Ayakta zor duruyor, Jungkooktan güç alıyordu.

"Ne demek önemli değil? Kanıyor!"

"Sadece Namjoon'u çağır. O halleder" diye ısrar eden Jin'in yüksek çıkan sesiyle "Ne diyorsun hyung? Hastaneye gitmeliyiz" diye ısrarla bağırdı.

Jin, gözlerini kapatıp olduğu yerde sallandığında Hoseok kendisini toplayarak olduğu yerden fırlayıp yanına koştu. Hızlıca kolunun altına girerek ona destek olmaya çalıştı.

Jungkook da diğer koluna girerken, Jin "Iyiyim ben. Sadece... Namjoon'u çağır" demişti kısık çıkan sesiyle.

Hoseok daha fazla beklememesi için Jungkook'a "Dediğini yap" demişti ama ne kadar doğru bir karar olduğunu sorgulamadan edemiyordu. Panik yüzüne yansırken sıkıca sardı Jin'in bedenini.

"Ağırlığını bana ver" diyerek yürümesine yardım ettiğinde kısık gözleriyle günlerin hasretini çıkarırcasına onu izleyen Jinden haberi yoktu.

Salona girerek yavaşça onu geniş koltuğa oturttu. Eli kanlı yere gidecekken Jin atik bir şekilde bileğinden yakalamıştı onu. Kafasını kaldırıp şaşkınca baktığında göz göze geldiler.

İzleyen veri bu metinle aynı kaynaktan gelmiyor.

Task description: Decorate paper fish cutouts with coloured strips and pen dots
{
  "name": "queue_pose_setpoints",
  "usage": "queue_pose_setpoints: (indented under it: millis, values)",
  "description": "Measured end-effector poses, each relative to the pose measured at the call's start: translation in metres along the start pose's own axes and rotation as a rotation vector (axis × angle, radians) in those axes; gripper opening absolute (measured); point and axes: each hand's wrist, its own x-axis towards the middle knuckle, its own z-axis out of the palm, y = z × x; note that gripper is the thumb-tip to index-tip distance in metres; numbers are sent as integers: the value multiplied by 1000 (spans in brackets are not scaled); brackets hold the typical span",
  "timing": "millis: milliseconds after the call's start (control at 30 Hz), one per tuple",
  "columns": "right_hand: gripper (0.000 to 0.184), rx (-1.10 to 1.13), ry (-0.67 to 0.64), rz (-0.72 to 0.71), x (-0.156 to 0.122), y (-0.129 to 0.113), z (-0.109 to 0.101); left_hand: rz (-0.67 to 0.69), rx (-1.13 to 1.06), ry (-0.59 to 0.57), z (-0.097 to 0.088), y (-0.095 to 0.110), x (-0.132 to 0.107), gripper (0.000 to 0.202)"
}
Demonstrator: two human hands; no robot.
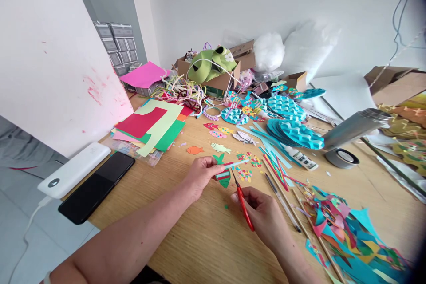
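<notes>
My left hand (201, 177) is closed, pinching a green paper fish (224, 179) with red and pale stripes. Thin red and light-blue paper strips (238, 163) stick out to the right from the same fingers. In my right hand (264, 213) is a pair of scissors (245, 209) with red handles, the blades pointing up close to the fish and strips. Just beyond lie small coloured paper dots (244, 175). An orange paper fish (195, 150) and a pale green one (220, 147) rest on the table past my left hand.
Coloured paper sheets (156, 126), a phone (96, 186) and a white power bank (73, 169) are on the left. Turquoise scalloped paper discs (296, 133), a glue bottle (301, 158), a steel flask (356, 128), a pen (282, 202) and paper scraps (353, 235) lie right.
</notes>
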Motion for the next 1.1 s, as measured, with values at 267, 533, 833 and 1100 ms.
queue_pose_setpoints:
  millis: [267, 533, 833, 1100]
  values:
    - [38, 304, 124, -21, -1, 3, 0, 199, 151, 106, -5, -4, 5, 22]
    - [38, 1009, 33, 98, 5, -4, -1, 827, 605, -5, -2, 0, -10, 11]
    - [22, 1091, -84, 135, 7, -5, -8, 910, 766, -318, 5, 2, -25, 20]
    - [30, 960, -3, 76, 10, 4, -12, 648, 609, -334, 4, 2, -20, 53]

"Elin kan olmasın. Diğerlerini de uzak tut. Namjoon halleder gerisini"

Hoseok şaşkın bir ses çıkararak elini kurtardı elinden. Sesi bile zorlukla çıkarken neler saçmalıyordu?

"Düşüneceğim en son şey şuan elimin kan olması. Yaranın durumuna bakmamız lazım" dese de Jin tekrar ona uzanan eli yakaladı.

"Kan tutuyor seni. Biliyorum" diye fısıldayan adamın gözlerine takılı kaldı.

Hoseok bunu nasıl bildiğini anlayamazken "Dayanırım. Gerçekten bunu mu tartışacağız? Yüzün bembeyaz olmuş resmen. Ne zamandır bu haldesin?" diye sordu panikle.

Jin'in bütün çabalarına rağmen tişörtünün yırtık olan bölümünü biraz daha yırtarak yaraya baktı. Midesi anında çalkalanmaya başlarken dişlerini birbirine bastırdı. Dayanmalıydı.

"Nasıl oldu?"

Namjoon'un elindeki çantayla odaya girerken ilk sorduğu soru bu olmuştu. Diğerleri de peşinden gelse de uzak durmayı tercih etmişlerdi. Hoseok, hemen çöktüğü yerden kalkarak Namjoon'a yer açtı.